The description field is used by the AI to understand what to extract. Be specific:
// Good
"total": { "type": "number", "description": "Grand total amount including tax and shipping" }

// Less effective
"total": { "type": "number", "description": "Total" }

Use specific field names

Choose field names that clearly indicate the data:
// Good
"invoice_date": { "type": "string", "description": "Invoice issue date (ISO 8601)" }
"due_date": { "type": "string", "description": "Payment due date (ISO 8601)" }

// Ambiguous
"date1": { "type": "string" }
"date2": { "type": "string" }

Add extraction instructions

Use the extract action’s Instructions field to provide context the AI can use:
  • “Dates should be in ISO 8601 format (YYYY-MM-DD)”
  • “If a field is not found in the document, return null”
  • “The total should include tax.
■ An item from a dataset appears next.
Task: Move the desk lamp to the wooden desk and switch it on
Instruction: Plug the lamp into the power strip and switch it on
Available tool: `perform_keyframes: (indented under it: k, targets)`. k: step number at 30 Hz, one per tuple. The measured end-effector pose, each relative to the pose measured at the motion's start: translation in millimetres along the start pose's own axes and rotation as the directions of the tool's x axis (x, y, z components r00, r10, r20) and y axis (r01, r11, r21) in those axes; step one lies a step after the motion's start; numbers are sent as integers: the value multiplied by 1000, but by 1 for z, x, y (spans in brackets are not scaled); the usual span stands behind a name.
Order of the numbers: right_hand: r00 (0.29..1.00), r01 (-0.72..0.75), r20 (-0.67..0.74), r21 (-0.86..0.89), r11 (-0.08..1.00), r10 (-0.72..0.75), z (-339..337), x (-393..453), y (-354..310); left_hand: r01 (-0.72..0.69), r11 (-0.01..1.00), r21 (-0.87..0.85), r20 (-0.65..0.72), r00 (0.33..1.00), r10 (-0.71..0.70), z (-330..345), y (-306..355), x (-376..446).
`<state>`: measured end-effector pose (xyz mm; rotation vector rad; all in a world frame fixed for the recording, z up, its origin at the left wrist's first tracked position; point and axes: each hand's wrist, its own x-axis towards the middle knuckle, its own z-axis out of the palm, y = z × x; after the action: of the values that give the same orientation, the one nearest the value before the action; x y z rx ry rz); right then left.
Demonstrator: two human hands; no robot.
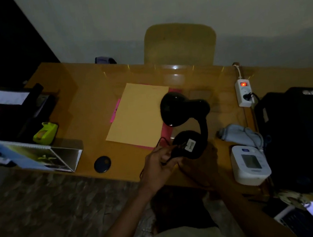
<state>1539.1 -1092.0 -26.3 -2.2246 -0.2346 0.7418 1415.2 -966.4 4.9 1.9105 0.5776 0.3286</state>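
The black desk lamp (185, 109) is unlit, with its round base tilted toward me over the front edge of the wooden desk (90, 99). My left hand (159, 167) is closed on the lamp's black plug and cord (175, 152), just left of the base. My right hand (211, 157) grips the base from the right and is partly hidden behind it. The bent neck curves up to the shade, which hangs over the papers. A white power strip (244, 93) with a glowing red switch lies at the back right, with one plug in it.
A yellow folder (137, 112) lies on pink ones in the middle of the desk. A green tape dispenser (45, 133), a standing calendar (38, 156) and a dark round disc (102, 164) are on the left. A white blood pressure monitor (250, 164), its cuff and a black printer (301, 136) are on the right. A chair (179, 44) stands behind.
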Motion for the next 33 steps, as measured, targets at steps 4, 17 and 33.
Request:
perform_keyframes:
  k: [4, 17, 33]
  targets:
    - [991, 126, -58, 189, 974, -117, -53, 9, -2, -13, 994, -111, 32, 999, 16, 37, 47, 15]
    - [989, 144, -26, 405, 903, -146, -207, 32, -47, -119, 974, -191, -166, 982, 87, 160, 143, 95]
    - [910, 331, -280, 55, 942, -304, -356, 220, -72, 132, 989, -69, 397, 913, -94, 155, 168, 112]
If tax is listed separately, add it to the subtotal”

Start simple, iterate

Begin with a small number of high-value fields. Test with real documents, review the results, and gradually add more fields as you confirm accuracy.

Handle missing data

Not every document contains every field. The AI returns null for fields it cannot find. Design your downstream processing to handle missing values gracefully.

Example schemas

Invoice

{
  "type": "object",
  "properties": {
    "vendor_name": { "type": "string", "description": "Name of the vendor or company issuing the invoice" },
    "invoice_number": { "type": "string", "description": "Invoice or reference number" },
    "invoice_date": { "type": "string", "description": "Date the invoice was issued (ISO 8601)" },
    "due_date": { "type": "string", "description": "Payment due date (ISO 8601)" },
    "subtotal": { "type": "number", "description": "Subtotal before tax" },
    "tax_amount": { "type": "number", "description": "Total tax amount" },
    "total_amount": { "type": "number", "description": "Grand total including tax" },
    "currency": { "type": "string", "description": "Currency code (e.g., USD, EUR, GBP)" },
    "line_items": {
      "type": "array",
      "description": "Invoice line items",
      "items": {
        "type": "object",
        "properties": {
          "description": { "type": "string", "description": "Item or service description" },
          "quantity": { "type": "number", "description": "Quantity" },
          "unit_price": { "type": "number", "description": "Price per unit" },
          "amount": { "type": "number", "description": "Line total" }
        }
      }
    }
  },
  "required": ["vendor_name", "invoice_number", "total_amount"]
}

Receipt

{
  "type": "object",
  "properties": {
    "merchant_name": { "type": "string", "description": "Name of the store or merchant" },
    "transaction_date": { "type": "string", "description": "Date of purchase (ISO 8601)" },
    "total": { "type": "number", "description": "Total amount paid" },
    "payment_method": { "type": "string", "description": "Payment method used (cash, credit card, etc.)" },
    "items": {
      "type": "array",
      "description": "Purchased items",
      "items": {
        "type": "object",
        "properties": {
          "name": { "type": "string", "description": "Item name" },
          "price": { "type": "number", "description": "Item price" }
        }
      }
    }
  },
  "required": ["merchant_name", "total"]
}